“Whenever you eat this bread and drink this cup…”
The breaking of bread together is and expression of our shared life in Christ. We are the body of Jesus, gathered and scattered, and when two or three of us gather we are particularly conscious of His resurrected presence. In coming together around a table we are powerfully reminded of our shared lives, the ways we have met one another’s broken needs, ministered healing to one another, stood by each other in encouragement and sympathy, met each other’s needs, carried one another’s burdens etc. When we feed one another at His table we remind ourselves that Christianity is not a solo spiritual journey, but a community of those who are being saved from the powers.
The openness of the table reminds us that we are not simply helping out our friends in some holy-huddle, but expressing the new creation, to which the whole world is invited, and especially those who seem uninvited by those outside the table who puff themselves up out of all proportion. There is no place for grandeur at the table of the King of Kings! The absence of any lords and leaders reminds us that we are all children of same Father, all sharing in the one loaf. The bear hug, arm-pat or gentle smile of recognition from each other as we eat assures us that we are known and accepted for who we are, both in the community of faith and ultimately by God.

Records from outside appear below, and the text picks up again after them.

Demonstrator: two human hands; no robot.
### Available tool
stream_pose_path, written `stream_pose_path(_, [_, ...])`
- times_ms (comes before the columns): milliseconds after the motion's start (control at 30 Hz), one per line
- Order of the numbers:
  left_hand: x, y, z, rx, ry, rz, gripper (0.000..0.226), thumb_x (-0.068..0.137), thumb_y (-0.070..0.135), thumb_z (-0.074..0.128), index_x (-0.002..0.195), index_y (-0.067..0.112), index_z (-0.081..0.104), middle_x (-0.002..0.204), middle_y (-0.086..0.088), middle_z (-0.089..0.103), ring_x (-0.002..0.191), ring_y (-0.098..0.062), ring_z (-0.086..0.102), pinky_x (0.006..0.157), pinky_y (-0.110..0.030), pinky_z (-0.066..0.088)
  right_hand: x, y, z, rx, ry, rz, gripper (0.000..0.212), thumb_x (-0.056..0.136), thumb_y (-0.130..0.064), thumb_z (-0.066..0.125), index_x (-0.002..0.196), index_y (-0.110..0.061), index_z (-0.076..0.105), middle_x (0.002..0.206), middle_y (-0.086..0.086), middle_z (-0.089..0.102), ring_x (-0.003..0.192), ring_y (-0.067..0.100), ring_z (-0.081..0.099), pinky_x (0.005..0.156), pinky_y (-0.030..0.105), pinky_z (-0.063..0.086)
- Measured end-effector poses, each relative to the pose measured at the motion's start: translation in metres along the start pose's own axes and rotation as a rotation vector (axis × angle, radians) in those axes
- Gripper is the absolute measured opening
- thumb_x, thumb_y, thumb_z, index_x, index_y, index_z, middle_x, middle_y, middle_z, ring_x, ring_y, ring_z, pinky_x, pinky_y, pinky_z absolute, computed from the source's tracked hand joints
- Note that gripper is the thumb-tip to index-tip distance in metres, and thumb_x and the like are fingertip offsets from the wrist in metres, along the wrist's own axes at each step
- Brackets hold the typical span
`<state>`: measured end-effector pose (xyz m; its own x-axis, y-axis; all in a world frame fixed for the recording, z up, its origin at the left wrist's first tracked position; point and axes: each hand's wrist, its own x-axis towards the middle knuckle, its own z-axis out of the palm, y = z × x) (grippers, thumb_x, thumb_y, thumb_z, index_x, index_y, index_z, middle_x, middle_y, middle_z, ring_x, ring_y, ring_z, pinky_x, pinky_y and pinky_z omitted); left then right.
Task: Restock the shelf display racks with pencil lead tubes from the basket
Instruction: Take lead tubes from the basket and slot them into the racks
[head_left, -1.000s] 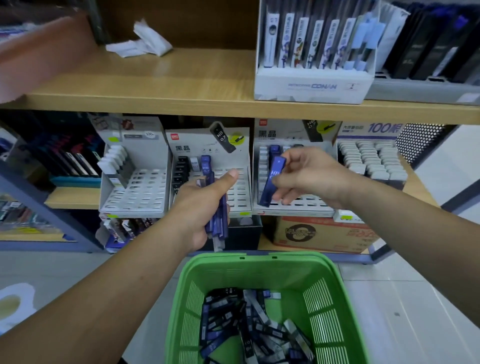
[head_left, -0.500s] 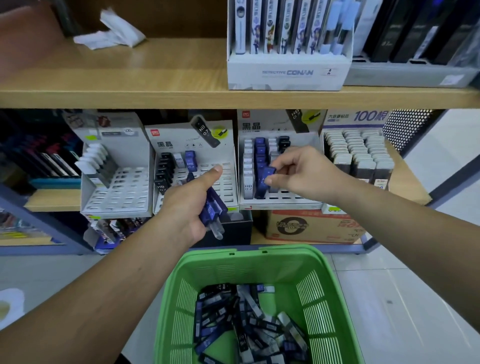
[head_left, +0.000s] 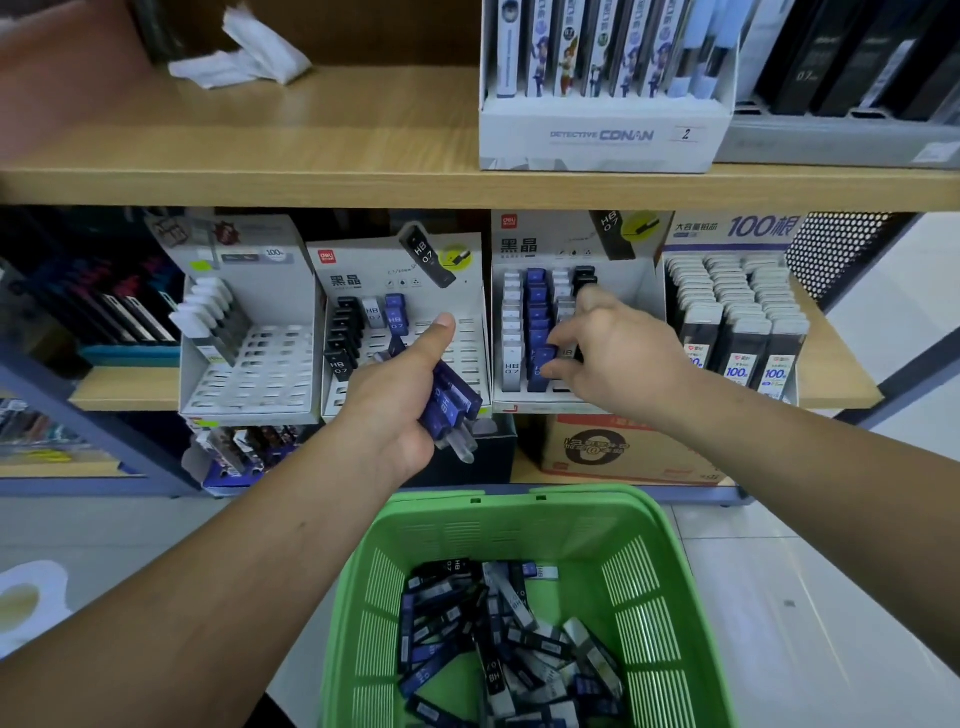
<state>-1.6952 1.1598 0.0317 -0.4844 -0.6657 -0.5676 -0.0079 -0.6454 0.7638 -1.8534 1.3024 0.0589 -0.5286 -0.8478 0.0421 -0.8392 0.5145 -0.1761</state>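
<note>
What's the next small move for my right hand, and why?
Probably push the blue tube fully into its slot and let go: the right hand pinches it in the blue column of the rack, and the left hand holds spare tubes.

A crumpled white paper (head_left: 244, 52) is lying at the back of the wooden upper shelf (head_left: 311, 135). To its right, a white box (head_left: 602, 137) printed "DETECTIVE CONAN" is standing on the same board, holding a row of slim upright packs (head_left: 597, 47). A grey tray (head_left: 831, 140) of dark packs (head_left: 857, 57) is sitting just beside it. Lower down, a cardboard box (head_left: 613, 447) is resting beneath the lower board, a perforated black panel (head_left: 841, 249) is closing the right end, and pale floor tiles (head_left: 805, 597) are showing below.
</note>
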Motion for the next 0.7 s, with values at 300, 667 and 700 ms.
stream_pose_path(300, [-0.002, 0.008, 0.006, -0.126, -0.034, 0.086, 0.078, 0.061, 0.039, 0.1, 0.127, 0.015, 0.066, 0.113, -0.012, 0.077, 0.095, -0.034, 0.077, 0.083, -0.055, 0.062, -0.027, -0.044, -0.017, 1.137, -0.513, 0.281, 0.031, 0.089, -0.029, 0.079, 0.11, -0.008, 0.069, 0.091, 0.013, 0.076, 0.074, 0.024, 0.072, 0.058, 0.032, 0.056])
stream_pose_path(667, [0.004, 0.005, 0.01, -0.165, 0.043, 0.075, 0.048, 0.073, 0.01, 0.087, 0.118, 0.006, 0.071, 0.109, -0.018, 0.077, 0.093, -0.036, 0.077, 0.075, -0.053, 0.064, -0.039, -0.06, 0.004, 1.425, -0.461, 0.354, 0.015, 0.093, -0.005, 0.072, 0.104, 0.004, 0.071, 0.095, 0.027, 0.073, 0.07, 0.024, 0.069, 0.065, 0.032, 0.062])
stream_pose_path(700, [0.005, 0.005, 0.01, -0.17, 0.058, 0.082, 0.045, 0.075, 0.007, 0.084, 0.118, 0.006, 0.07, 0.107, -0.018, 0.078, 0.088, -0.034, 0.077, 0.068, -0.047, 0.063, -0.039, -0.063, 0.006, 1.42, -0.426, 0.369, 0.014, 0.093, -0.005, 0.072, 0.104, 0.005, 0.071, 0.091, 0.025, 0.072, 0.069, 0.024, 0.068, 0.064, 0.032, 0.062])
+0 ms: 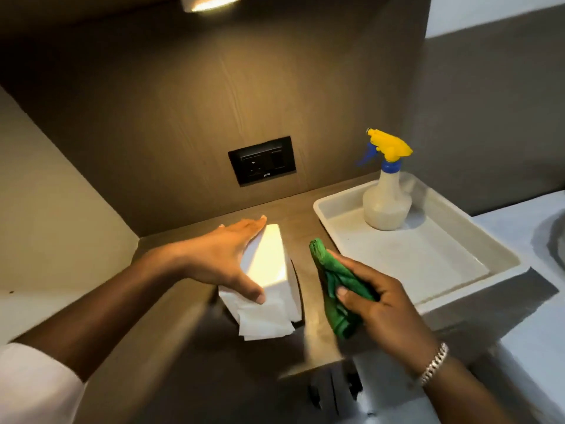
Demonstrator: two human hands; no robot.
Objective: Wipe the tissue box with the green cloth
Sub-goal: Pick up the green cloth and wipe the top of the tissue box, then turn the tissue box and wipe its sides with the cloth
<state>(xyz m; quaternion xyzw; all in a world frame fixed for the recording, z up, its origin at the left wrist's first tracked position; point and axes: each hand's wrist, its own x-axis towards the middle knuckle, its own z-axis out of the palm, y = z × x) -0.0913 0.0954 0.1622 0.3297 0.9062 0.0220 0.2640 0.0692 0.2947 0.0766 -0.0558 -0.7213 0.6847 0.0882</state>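
Observation:
A white tissue box [272, 264] lies on the brown shelf [305, 209] with white tissues [263, 322] spilling from its near end. My left hand [226, 258] grips the box from the left, fingers flat along its far side and thumb on its near face. My right hand [376, 298] is just right of the box, closed around a bunched green cloth [330, 283]. The cloth is apart from the box by a narrow gap.
A white tray [434, 270] sits at the right with a spray bottle [386, 197] with a yellow and blue head standing in its far corner. A black wall socket [263, 160] is on the brown back panel. A lamp [211, 3] shines above.

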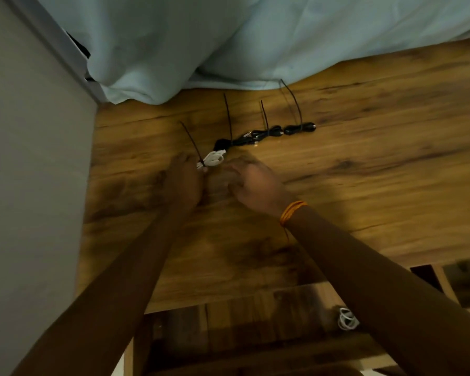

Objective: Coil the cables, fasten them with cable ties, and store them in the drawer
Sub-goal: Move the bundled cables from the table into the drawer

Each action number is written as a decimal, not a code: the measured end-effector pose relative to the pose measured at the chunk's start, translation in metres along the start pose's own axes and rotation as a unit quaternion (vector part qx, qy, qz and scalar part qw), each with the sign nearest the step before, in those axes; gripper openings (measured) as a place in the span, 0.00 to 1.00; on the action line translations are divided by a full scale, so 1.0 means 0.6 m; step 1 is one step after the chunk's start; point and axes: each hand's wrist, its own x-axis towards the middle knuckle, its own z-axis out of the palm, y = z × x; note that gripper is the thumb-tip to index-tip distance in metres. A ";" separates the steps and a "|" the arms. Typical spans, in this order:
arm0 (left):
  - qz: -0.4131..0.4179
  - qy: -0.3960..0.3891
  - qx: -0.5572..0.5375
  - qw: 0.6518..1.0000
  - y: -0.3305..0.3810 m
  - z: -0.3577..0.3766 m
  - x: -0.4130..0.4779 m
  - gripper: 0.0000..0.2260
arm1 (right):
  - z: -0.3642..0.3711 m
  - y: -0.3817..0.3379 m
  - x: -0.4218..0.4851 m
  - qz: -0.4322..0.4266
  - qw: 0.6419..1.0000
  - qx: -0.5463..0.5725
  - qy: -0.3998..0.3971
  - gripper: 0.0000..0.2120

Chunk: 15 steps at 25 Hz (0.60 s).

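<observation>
Both your arms reach forward over a wooden counter [364,172], with the hands close together near its middle. Your left hand [185,180] pinches the bound end of a white cable [215,158] with its fingertips. Your right hand [253,183] sits just beside it, back upward and fingers curled down. Blur hides the fingertips, so I cannot tell whether it grips anything. An orange thread [293,210] circles your right wrist.

The white cable is folded into a short bundle on the counter, just beyond your fingertips. A black tie [191,139] cinches its left end, and the tie's long tail slants away to the left. Just past it, black cables [269,132] lie in a row running right, each bundled, with their tie tails sticking out. Nearer you, below the counter's edge, an open drawer [228,321] holds another white coil [347,318] at its right side, beside your right forearm. Pale blue cloth [228,36] drapes over the counter's far edge.
</observation>
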 end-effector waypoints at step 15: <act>0.318 -0.292 -0.200 0.879 0.196 0.132 -0.432 0.11 | -0.005 0.095 -0.427 0.154 0.982 0.098 -0.039 0.22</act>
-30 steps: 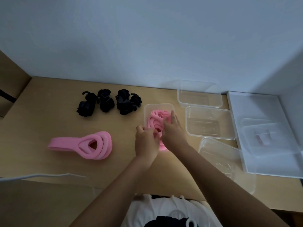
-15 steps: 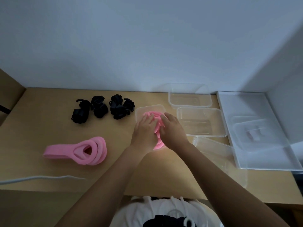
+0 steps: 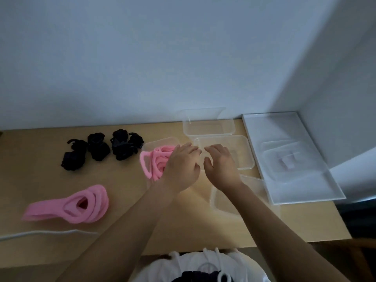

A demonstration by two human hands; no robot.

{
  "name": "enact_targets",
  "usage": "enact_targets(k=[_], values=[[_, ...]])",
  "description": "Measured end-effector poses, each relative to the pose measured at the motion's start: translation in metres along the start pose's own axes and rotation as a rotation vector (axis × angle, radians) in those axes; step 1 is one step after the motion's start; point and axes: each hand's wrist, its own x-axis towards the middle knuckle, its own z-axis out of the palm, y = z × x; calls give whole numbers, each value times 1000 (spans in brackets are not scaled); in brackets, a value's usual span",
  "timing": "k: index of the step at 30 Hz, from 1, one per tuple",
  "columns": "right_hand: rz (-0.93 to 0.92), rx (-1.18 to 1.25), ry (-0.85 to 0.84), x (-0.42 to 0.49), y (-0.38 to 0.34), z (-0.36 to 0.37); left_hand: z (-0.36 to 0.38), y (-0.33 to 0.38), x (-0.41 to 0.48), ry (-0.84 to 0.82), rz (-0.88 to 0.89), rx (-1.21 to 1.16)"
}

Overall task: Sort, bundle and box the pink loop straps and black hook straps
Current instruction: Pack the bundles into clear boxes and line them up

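Four clear boxes (image 3: 207, 127), two pink strap bundles (image 3: 81, 204), one boxed.

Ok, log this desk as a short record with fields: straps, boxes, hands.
boxed pink bundle: in clear box, partly under left hand
loose pink bundle: on table
black bundles: on table, unboxed
empty boxes: far, middle, near
right hand: above middle box, holding nothing
lids: on white tray
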Motion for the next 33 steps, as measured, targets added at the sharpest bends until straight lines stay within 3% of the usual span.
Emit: enact_targets(k=[5,9,12,15,19,23,27,33], values=[[211,-19,159,-19,61,-31,29,53,35,-120,216,-28],[425,-56,177,-34,107,-51,52,101,61,-96,393,-45],[522,-90,142,-40,132,-62,69,126,82,-193,427,43],[568,-171,-26,-42,156,-70,83,139,103,-324,369,166],[505,-318,-180,-45,174,-69,93,152,119,-419,336,250],[397,-394,-112,-48,181,-65,99,156,126,-493,300,281],[262,-388,64,-47,189,-61,105,153,132,-513,241,245],[212,-384,37,-45,195,-60,103,152,134,-506,165,201]])
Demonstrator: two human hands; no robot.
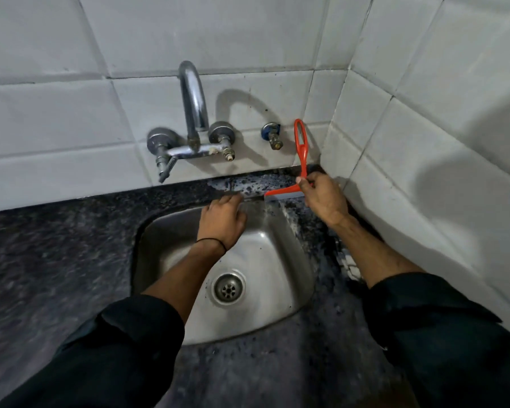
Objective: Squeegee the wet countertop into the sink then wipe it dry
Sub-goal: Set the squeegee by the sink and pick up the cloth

The aroma of freshly baked bread fills our imagination with the joys of the age to come, and the crumbs that scatter remind us of the bounteous provision of God to every mouse or sparrow who prays “give us this day…”. The warming hit of alcohol alters our senses, alerting us to the transformation of all things, that goes on by the grace of God working its way into our whole perceptions. The armfuls of leftover wine and bread that we share in the park with the homeless remind us of the astonishing generosity of God.
It is a feast for the soul and the senses, there is so much to take in that we can hardly hope to encompass 1% of it in our meagre minds, and yet over time, as we grow in love for our King and his upside-down kingdom our imagination becomes bigger and more able to contain “the riches of his grace”.